Passada a recruta, porém, os períodos
em que o serviço militar era pura burocracia preponderavam. Também para estes o
soldado Brian estava bem preparado, física e psicologicamente.
Em primeiro lugar compreendia
muito bem o princípio da coisa. Sabia francês o suficiente para perceber o que
era um bureau — «bur» + «eau», burro de água. Para se sentar ao «bureau» eram
necessárias a candura do burro e a fluidez da água. Brian sabia fazer-se
desentendido como se exigia, não era nenhum desses soldados broncos que só estão
bem à estalada e podem, assim, deitar a perder uma peleja. As vitórias eram
feitas de intervenção, é certo, mas também de espera, de vigília.
E nesses longos momentos de
tréguas havia muito que fazer. Ainda agora as cúpulas tinham solicitado às
bases que procedessem a um inventário de todos os materiais de que se compunha
o quartel e etiquetassem tudo com o respetivo código de barras. Brian, com a
sua natural reserva, não se oferecera logo, mas pusera-se a jeito para que
notassem, assim como quem não quer a coisa, a sua disponibilidade. E notaram.
Então o soldado passou muitas tardes a catalogar cadeiras, mesas, as cortinas
do gabinete do major-general, que eram de cassa branca e davam um ar fresco ao
compartimento, os lápis afiados da sua mesa de trabalho, o agrafador, os
clipes, os pisa-papéis, as bolachas, os sugus dos filhos do brigadeiro-general.

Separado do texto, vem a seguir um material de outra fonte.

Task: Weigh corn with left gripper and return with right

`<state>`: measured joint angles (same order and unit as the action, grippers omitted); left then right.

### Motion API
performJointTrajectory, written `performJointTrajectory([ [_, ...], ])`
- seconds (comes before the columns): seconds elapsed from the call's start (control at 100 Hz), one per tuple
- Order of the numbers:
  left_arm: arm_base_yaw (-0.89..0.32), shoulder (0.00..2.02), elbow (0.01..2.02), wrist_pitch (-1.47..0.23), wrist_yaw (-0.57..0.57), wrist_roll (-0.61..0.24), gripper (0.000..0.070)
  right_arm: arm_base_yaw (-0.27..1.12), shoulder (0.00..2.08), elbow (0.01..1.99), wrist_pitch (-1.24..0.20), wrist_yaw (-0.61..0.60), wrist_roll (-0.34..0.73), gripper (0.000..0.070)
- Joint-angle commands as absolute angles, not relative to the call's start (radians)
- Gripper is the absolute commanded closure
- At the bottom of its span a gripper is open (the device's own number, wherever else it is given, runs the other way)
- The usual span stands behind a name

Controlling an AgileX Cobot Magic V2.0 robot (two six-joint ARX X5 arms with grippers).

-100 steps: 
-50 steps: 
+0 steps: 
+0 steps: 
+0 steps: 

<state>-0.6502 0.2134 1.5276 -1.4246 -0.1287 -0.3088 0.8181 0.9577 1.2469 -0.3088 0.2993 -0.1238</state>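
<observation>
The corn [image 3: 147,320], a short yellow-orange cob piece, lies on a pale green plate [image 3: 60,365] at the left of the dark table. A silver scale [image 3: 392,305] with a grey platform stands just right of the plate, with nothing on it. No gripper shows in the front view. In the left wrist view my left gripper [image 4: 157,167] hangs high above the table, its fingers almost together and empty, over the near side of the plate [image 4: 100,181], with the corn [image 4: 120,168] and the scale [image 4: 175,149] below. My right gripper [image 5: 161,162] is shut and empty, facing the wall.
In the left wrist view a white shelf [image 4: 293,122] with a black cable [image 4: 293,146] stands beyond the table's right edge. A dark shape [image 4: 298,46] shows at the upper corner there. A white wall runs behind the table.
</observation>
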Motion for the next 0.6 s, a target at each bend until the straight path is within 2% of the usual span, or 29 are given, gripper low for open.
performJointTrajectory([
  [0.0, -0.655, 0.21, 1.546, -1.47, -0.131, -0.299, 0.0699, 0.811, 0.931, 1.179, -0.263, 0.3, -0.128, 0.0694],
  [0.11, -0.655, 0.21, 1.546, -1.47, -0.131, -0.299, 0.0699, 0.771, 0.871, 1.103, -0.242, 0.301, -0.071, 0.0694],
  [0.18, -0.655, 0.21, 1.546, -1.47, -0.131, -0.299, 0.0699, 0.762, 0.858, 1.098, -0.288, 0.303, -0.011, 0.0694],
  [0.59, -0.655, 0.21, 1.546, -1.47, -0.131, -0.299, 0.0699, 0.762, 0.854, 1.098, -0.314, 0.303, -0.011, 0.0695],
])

Brian podia agora abarcar toda a panóplia de objetos existentes na caserna e
como que assenhorear-se deles pela simples rotulagem. E pelo furtivo prazer de
os desviar do seu poiso original.
Quando acabou a tarefa não se
deixou dominar pelo ócio da cerveja à mesa da messe. Outras missões o
aguardavam.
— Meus soldados, o RIPS do CEM-MIL,
em conjunto com o ISAM do EMGFA, incumbiu o nosso regimento de recolher e
processar o conteúdo dos relatórios produzidos no âmbito das operações de
rotina interna nos quartéis do centro-sul.
Logo o soldado Brian se afanava a
recolher e processar os acrónimos — RIPS àRepartição de Investigação
e Pesquisa Secreta; CEM-MIL àCentro de Estudos Militares e Milicianos; ISAM àInstituto
Superior da Armada Militante — e a visualizar o produto final, na forma de um
relatório bem circunstanciado que desse conta, exaustivamente, com gráficos e
tabelas, do conteúdo dos relatórios produzidos no âmbito das operações de
rotina interna dos quartéis do centro-sul, entre os quais avultava o seu.
Parecia-lhe tempo bem empregue, mas hesitava se havia de furtar a outro colega
tamanha honra, o soldado Esteves, por exemplo, que por diversas vezes se
mostrara tão bom camarada; ou mesmo o soldado Melo, mais arredio, mas, ainda
assim, amigo de seu amigo, como sói dizer-se. A indecisão não durou muito. Em
breve todos os olhares estavam fixados na sua pessoa e também com brevidade se pôde
embrenhar na empolgante leitura daqueles relatos, que eram uma súmula do dia a
dia dos seus congéneres, um espelho poliédrico da sua missão na terra.
Naturalmente que foi louvado pelo seu trabalho, laboriosamente batido em Word e
policopiado para distribuir e divulgar em todos os regimentos de norte a sul,
servindo de leitura ao serão em não poucas escolas práticas e unidades
militares.
Era por estas e por outras que o
soldado Brian podia dizer que estava bem lançada a sua carreira militar.